> Activity: Each line that includes "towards" must be copied from the records.

§

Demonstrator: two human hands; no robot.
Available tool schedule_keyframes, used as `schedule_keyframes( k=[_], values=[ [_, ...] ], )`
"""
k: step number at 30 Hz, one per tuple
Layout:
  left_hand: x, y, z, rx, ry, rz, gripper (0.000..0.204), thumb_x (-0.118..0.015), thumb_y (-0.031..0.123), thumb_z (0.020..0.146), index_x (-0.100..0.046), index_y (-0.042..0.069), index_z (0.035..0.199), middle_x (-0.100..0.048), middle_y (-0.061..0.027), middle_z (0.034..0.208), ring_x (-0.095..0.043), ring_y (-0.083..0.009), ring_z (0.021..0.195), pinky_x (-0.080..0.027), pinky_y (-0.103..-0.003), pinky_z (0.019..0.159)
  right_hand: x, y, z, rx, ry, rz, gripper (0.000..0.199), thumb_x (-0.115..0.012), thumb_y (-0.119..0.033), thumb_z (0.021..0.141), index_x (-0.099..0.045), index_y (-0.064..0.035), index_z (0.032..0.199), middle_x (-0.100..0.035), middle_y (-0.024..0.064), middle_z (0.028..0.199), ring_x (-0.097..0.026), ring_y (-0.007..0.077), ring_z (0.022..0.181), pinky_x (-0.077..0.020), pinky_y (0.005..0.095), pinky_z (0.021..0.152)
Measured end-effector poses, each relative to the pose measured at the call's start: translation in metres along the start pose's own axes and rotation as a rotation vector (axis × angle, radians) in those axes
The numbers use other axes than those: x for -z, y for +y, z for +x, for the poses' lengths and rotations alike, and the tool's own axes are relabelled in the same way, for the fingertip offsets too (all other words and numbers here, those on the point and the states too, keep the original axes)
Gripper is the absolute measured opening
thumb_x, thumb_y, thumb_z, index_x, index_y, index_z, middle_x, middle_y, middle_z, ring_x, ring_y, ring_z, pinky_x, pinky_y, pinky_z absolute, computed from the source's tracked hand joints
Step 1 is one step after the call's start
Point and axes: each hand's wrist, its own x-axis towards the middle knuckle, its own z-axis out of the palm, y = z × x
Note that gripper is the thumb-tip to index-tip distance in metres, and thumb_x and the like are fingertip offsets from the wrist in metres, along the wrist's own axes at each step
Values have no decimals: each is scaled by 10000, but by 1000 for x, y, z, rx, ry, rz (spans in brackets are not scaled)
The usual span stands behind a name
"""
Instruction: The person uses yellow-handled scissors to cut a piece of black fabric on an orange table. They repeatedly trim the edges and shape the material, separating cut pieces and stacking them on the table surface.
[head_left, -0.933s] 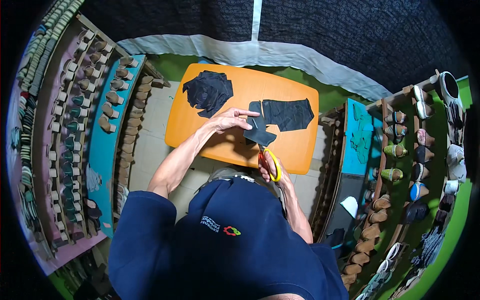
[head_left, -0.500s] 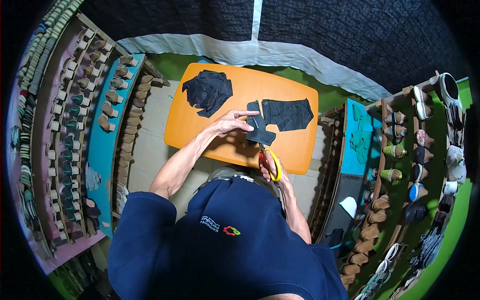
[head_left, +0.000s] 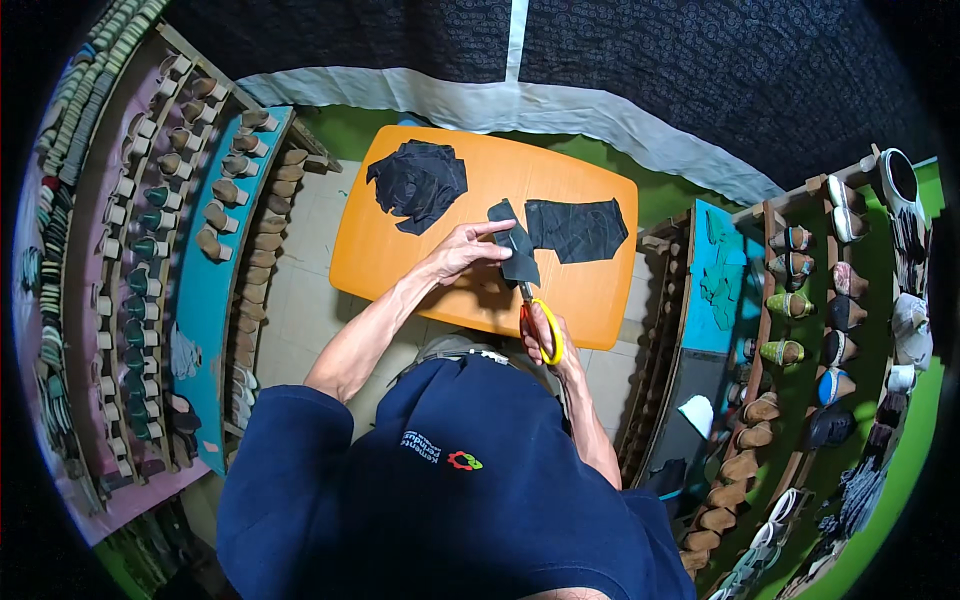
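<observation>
Yellow scissors (head_left: 557, 336) in curled right fingers (head_left: 531, 345); left (head_left: 462, 250) extended.

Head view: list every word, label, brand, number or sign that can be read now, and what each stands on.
Dark blue shirt: white lettering in more than one line, not copied out here.
Same shirt: a small red and green emblem beside the lettering.
Yellow-handled scissors, black piece and orange table: no lettering can be made out.
Shoes on the right-hand racks: too small to tell.
</observation>
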Motion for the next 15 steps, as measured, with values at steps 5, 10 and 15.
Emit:
schedule_keyframes(
  k=[5,10,15],
  values=[
    [16,5,6,27,-7,84,511,-712,29,862,-583,26,1356,-708,-48,1002,-642,-84,873,-503,-243,886,4,0,-4,-14,-18,-49,616,-466,-668,950,-501,-65,826,-399,-26,565,-373,76,437,-311,244,395],
    [18,18,8,82,-168,202,589,-727,13,830,-555,47,1391,-710,-36,903,-653,-78,810,-525,-234,818,8,2,-1,-83,-58,29,601,-522,-643,944,-516,-65,783,-424,-24,561,-388,78,441,-333,246,403],
    [20,16,9,96,-190,244,664,-749,2,808,-519,67,1428,-707,-42,868,-659,-93,762,-531,-239,802,5,-2,-1,-95,-53,32,605,-507,-647,947,-517,-60,801,-421,-24,563,-391,79,440,-331,248,402]
  ],
)
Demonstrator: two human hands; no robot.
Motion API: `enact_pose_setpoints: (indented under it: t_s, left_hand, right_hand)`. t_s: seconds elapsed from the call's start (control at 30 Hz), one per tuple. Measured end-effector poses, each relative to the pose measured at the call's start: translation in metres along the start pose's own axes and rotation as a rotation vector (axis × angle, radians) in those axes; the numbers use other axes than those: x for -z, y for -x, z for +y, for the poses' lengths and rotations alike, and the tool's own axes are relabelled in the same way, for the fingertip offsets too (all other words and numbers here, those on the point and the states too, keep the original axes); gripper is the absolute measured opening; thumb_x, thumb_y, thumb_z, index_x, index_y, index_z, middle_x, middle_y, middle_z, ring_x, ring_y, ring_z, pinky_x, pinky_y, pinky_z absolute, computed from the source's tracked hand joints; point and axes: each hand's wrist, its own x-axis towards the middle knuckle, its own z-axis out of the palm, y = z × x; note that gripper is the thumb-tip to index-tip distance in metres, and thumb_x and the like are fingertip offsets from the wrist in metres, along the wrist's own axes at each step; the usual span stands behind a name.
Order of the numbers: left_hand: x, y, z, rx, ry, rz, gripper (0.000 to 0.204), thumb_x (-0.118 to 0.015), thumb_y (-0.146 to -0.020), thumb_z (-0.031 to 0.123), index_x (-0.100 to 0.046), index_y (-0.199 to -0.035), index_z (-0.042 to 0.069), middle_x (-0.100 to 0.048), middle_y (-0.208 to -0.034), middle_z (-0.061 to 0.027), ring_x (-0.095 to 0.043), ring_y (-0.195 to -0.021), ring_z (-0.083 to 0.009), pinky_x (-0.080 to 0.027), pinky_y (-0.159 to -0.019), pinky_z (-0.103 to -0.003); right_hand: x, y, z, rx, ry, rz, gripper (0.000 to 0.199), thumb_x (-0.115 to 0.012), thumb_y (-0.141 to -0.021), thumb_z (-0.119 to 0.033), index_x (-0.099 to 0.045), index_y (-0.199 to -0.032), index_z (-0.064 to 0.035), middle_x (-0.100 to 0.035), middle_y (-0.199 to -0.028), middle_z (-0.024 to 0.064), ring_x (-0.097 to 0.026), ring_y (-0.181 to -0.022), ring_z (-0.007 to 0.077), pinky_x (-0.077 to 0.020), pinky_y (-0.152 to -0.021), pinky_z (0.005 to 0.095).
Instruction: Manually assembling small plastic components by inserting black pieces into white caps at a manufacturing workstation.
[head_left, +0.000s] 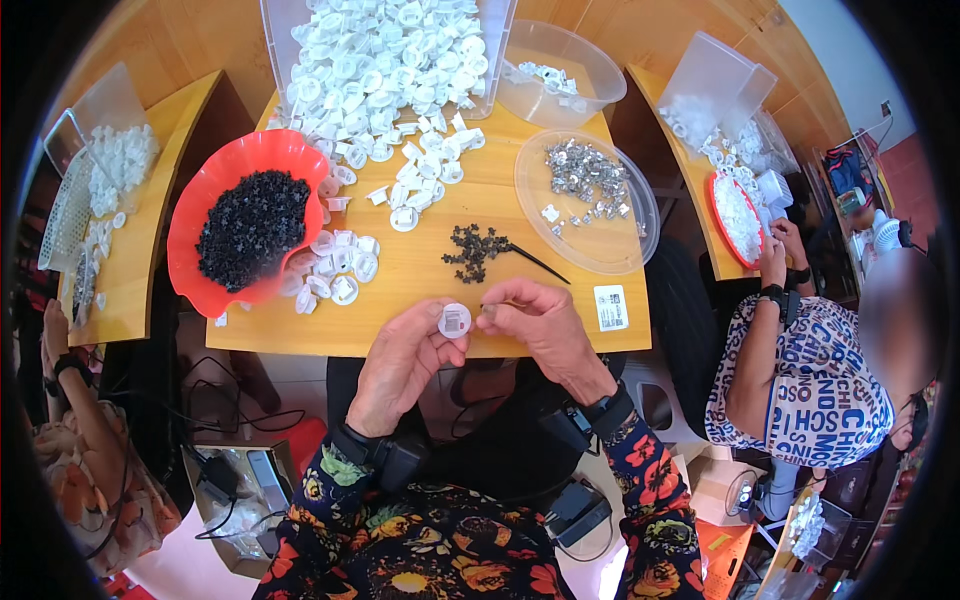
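Over the table's front edge, my left hand (405, 350) holds a small round white plastic part (454, 320) between thumb and fingers, its face turned up. Close beside it on the right, my right hand (537, 325) is pinched closed; whatever sits between its fingertips is too small to name. Ahead of my hands lies a loose pile of small black parts (472, 252), with a thin black stick (538, 263) pointing away from it to the right. White plastic parts like the held one lie in a cluster (340, 262) to the left of my hands.
A red bowl (182, 245) of black parts stands left. A tilted clear bin (502, 50) spills white parts at the back. Small metal parts (585, 175) lie on a clear round lid (530, 205); behind it is a clear tub (600, 60). People work at tables on both sides.
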Motion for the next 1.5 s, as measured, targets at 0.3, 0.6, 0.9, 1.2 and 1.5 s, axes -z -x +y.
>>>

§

> Response below:
Point and axes: each hand's wrist, its own x-axis towards the middle knuckle, its own z-axis out of the palm, y = z × x
Motion API: `enact_pose_setpoints: (indented under it: t_s, left_hand, right_hand)`. t_s: seconds elapsed from the call's start (control at 30 Hz), one per tuple. Measured end-effector poses, each relative to the pose measured at the call's start: translation in metres along the start pose's own axes and rotation as a rotation vector (axis × angle, radians) in those axes; the numbers use other axes than those: x for -z, y for -x, z for +y, for the poses' lengths and rotations alike, and the tool's own axes are relabelled in the same way, for the fingertip offsets too (all other words and numbers here, those on the point and the states too, keep the original axes); gripper is the absolute measured opening; thumb_x, thumb_y, thumb_z, index_x, index_y, index_z, middle_x, middle_y, middle_z, ring_x, ring_y, ring_z, pinky_x, pinky_y, pinky_z absolute, computed from the source's tracked hand joints; point and axes: each hand's wrist, its own x-axis towards the middle knuckle, its own z-axis out of the palm, y = z × x; note that gripper is the thumb-tip to index-tip distance in metres, and thumb_x and the like are fingertip offsets from the wrist in metres, along the wrist's own axes at each step; the usual span stands behind a name.

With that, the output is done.